In particolare, l'art. 59, comma 1, del Codice (come anche l'art. 182-decies l.fall., che ne ha anticipato l'applicazione mediante interpolazione all'interno della legge fallimentare) stabilisce che ai creditori che hanno concluso gli accordi di ristrutturazione si applica l'art. 1239 c.c.

Il rinvio (che deve intendersi limitato implicitamente al solo primo comma dell'art. 1239) implica che la remissione (vulgo: “esdebitazione”) accordata al debitore principale liberi anche i fideiussori. Pertanto, la remissione accordata dai creditori aderenti agli accordi di ristrutturazione dei debiti al proprio debitore (in veste di debitore principale) libererà anche i suoi fideiussori.

In sostanza, per la parte in cui i suddetti creditori rinunciano ad una parte del proprio credito, esdebitando in pari misura il debitore, entro i medesimi limiti deve intendersi liberato anche colui che, a titolo di garanzia per tale credito, abbia prestato fideiussione.

Tale effetto esdebitatorio estensivo, che negli accordi deriva appunto dal loro carattere negoziale-volontario, non vale – di conseguenza - per i creditori non aderenti, che, non avendo volontariamente concesso al debitore alcuna liberazione dal suo debito, conservano impregiudicati i diritti non solo contro di lui, nei limiti sopra esaminati, ma anche contro i suoi coobbligati, i fideiussori e gli obbligati in via di regresso.

Peraltro, questa tutela dei non aderenti, per la quale essi conservano impregiudicati i propri diritti verso i coobbligati e fideiussori del debitore, perdura anche nel caso in cui l'efficacia degli accordi venga estesa forzosamente anche a loro, secondo la disciplina prevista – guarda caso – appunto negli accordi di ristrutturazione ad efficacia estesa.

In tal caso, infatti, essi subiscono gli effetti dell'accordo per la parte in cui quest'ultimo ha la capacità di liberare parzialmente il debitore, ma non vogliono certo tale effetto liberatorio, essendo, appunto, non aderenti. E proprio in quanto la remissione/liberazione del debitore non è in tal caso volontaria, non può essere estesa ai coobbligati e fideiussori.

L'art. 59, comma 2, del Codice lo dice espressamente, avendo il legislatore ritenuto in tal caso, all'evidenza, che il principio generale sopra menzionato, secondo cui l'estinzione dell'obbligazione principale comporta anche l'estinzione delle garanzie accessorie che l'assistano, non possa applicarsi ove la liberazione del debitore non sia volontaria.
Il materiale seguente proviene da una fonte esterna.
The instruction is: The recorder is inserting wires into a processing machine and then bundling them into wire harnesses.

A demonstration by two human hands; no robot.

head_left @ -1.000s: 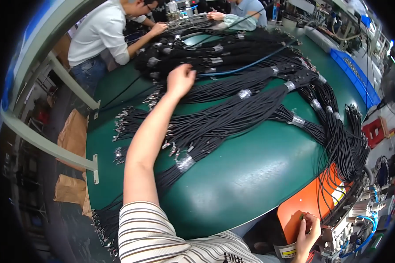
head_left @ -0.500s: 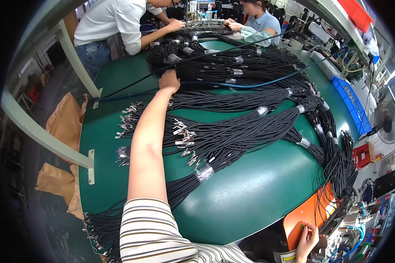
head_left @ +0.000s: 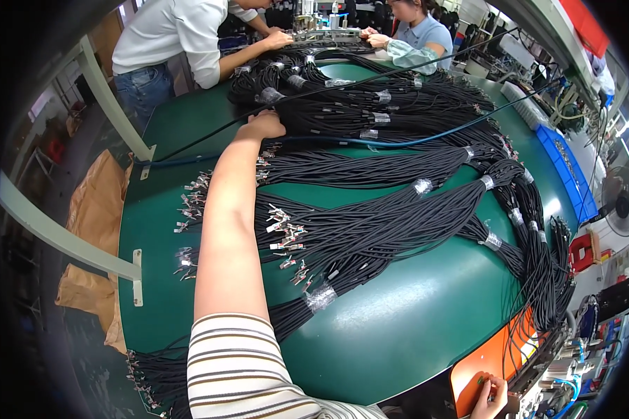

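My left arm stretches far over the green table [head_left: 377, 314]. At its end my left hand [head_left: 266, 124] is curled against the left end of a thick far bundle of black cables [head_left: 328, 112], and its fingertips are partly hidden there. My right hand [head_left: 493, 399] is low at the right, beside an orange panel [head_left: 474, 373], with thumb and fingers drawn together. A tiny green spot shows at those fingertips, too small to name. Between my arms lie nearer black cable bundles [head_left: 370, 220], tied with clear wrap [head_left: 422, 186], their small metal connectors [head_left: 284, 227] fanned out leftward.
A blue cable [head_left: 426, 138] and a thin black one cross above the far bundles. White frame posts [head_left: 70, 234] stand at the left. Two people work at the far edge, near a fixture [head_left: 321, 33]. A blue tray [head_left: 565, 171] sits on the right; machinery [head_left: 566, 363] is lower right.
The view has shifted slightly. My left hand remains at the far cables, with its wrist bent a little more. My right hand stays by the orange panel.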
Ciò che, come ben si sa, è del resto la regola tradizionale del concordato preventivo, per il quale è sempre stata prevista, a differenza che per gli accordi di ristrutturazione, la conservazione da parte dei creditori di tutti i diritti verso i coobbligati e garanti, ciò perché nel concordato preventivo l'approvazione dei creditori non è propriamente un accordo, raggiungendosi essa non attraverso la stipula di negozi, ma attraverso un voto a maggioranza espresso all'interno di una comunità transeunte e forzosamente creata. Ragione per la quale il legislatore ha ritenuto inapplicabile l'art. 1239 c.c., tanto da prevedere espressamente, con l'art. 184, comma 1, l. fall., e ora con l'art. 117, comma 1, del Codice della crisi, che il concordato preventivo omologato è sì obbligatorio per tutti i creditori anteriori, ma essi, tuttavia, «conservano impregiudicati i diritti contro i coobbligati, i fideiussori del debitore e gli obbligati in via di regresso».
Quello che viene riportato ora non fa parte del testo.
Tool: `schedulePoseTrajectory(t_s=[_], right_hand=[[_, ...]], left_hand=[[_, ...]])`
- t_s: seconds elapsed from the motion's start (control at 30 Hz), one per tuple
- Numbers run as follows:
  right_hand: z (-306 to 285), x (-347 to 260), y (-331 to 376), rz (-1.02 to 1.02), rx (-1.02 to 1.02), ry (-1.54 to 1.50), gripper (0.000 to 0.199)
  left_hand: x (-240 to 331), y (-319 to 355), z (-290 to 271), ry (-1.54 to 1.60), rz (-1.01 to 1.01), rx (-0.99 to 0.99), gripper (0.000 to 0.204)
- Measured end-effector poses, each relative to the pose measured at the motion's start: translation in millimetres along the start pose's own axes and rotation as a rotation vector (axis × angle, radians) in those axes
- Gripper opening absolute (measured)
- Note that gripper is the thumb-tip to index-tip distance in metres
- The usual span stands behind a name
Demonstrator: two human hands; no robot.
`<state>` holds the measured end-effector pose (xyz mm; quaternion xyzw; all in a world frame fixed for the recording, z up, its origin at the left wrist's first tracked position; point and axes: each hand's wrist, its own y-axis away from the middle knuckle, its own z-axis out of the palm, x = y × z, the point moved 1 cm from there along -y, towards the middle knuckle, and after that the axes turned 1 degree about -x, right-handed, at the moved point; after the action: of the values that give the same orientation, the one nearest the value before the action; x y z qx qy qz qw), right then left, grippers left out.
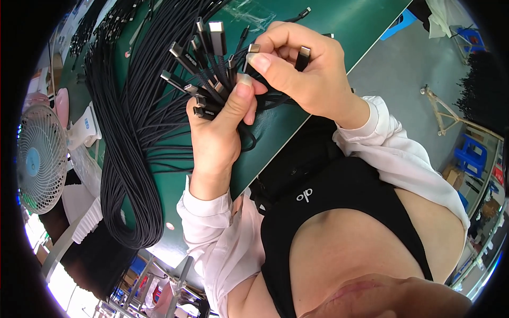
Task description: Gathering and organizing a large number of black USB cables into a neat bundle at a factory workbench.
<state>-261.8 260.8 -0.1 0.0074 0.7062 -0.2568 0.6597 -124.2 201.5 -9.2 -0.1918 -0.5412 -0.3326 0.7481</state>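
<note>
My left hand [218,132] grips a bunch of black braided cables [209,87] just below their metal connector ends, which fan out upward above my thumb. My right hand [302,66] is closed over the same bunch from the right, with one black connector [303,57] pinched between its fingers and another silver tip at its thumb. Both hands hover over a green table [350,21]. The cable lengths trail down and left from my left hand.
A thick bundle of long black cables [130,175] lies looped across the green table on the left. More cables lie at the far top left. A white fan [40,159] stands at the left edge. Blue stools [472,153] and a grey floor are on the right.
</note>
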Motion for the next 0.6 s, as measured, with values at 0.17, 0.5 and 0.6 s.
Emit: schedulePoseTrajectory(t_s=[0.17, 0.5, 0.6], right_hand=[[-5.1, 23.5, 6.1, 0.046, 0.050, -0.208, 0.011], [-8.6, 17.0, 4.0, 0.267, -0.041, -0.446, 0.021], [-13.0, 14.0, 7.8, 0.287, -0.052, -0.383, 0.018]], left_hand=[[0.0, -5.9, 10.3, -0.090, 0.024, 0.075, 0.019], [-0.8, -4.8, -0.5, -0.082, -0.029, 0.051, 0.015], [-1.3, -5.8, -3.0, -0.080, -0.030, 0.026, 0.015]])
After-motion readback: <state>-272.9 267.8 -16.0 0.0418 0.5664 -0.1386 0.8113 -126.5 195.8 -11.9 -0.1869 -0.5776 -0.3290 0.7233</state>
Il sistema normativo, dunque, è omogeneo e coerente nel limitare – oltre una certa area fisiologica - la possibilità di estendere gli effetti esdebitatori a chi non aderisca volontariamente alla proposta del debitore.

Ciò, mi pare, induce a preferire, anche in ragione di una sistematica coerenza di ratio, la soluzione – che mi sembra in definitiva più attendibile (ed equa) - che esclude, anche alla luce del dettato normativo sopra ricordato (la segnalata differenza di formulazione tra i commi 1 e 2-bis dell'art. 63), la possibilità di effettuare il cram-down nel caso di mancata adesione di Fisco e/o degli Enti Previdenziali alla proposta di transazione fiscale negli accordi ad efficacia estesa.